▶ REQUIRED WORK
From the line below that contains "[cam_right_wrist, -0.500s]" to the line that contains "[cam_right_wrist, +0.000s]", repeat every line exactly, both ends included, and nothing else.
++++ AVAILABLE DATA ++++
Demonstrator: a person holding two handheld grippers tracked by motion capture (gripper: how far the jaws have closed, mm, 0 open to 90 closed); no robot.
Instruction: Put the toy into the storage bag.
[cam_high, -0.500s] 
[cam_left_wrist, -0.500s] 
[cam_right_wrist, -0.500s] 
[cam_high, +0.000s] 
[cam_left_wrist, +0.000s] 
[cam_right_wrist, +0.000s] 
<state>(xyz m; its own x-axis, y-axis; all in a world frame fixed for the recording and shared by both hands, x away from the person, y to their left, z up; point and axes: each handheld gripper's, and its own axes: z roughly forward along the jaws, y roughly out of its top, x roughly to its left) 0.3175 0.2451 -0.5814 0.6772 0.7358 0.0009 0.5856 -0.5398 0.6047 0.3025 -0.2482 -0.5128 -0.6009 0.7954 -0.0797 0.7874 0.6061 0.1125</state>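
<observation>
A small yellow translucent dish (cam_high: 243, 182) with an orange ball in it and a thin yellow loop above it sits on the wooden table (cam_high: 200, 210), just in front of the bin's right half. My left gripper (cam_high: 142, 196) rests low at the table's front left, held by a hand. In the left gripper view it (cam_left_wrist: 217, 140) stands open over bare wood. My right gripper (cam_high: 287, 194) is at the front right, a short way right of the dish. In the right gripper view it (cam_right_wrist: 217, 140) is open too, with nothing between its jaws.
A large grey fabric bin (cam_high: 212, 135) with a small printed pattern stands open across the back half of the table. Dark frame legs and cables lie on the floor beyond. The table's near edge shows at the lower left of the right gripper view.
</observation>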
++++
▶ TASK ANSWER
[cam_right_wrist, -0.500s] 
[cam_high, +0.000s] 
[cam_left_wrist, +0.000s] 
[cam_right_wrist, +0.000s] 

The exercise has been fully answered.